> _Task statement_
Provide the number of lines below containing the word "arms", without any other words.

> _Data excerpt_
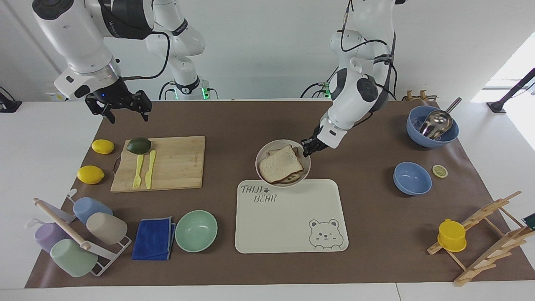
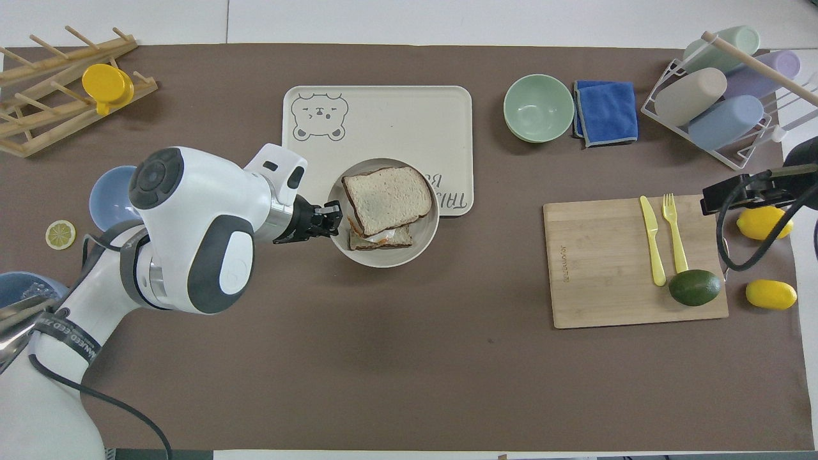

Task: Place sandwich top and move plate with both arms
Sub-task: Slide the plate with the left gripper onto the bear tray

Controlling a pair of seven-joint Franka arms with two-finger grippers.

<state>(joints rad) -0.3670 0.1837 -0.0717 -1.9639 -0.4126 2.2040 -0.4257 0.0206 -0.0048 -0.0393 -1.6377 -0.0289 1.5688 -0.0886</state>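
The plate (image 1: 262, 155), rim clamped by the left gripper (image 1: 309, 147), was held over the tray's (image 1: 292, 225) robot-side edge; the right gripper (image 1: 124, 109) waited released.

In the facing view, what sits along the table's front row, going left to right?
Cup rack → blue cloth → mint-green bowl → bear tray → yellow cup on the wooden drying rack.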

> _Solved problem_
2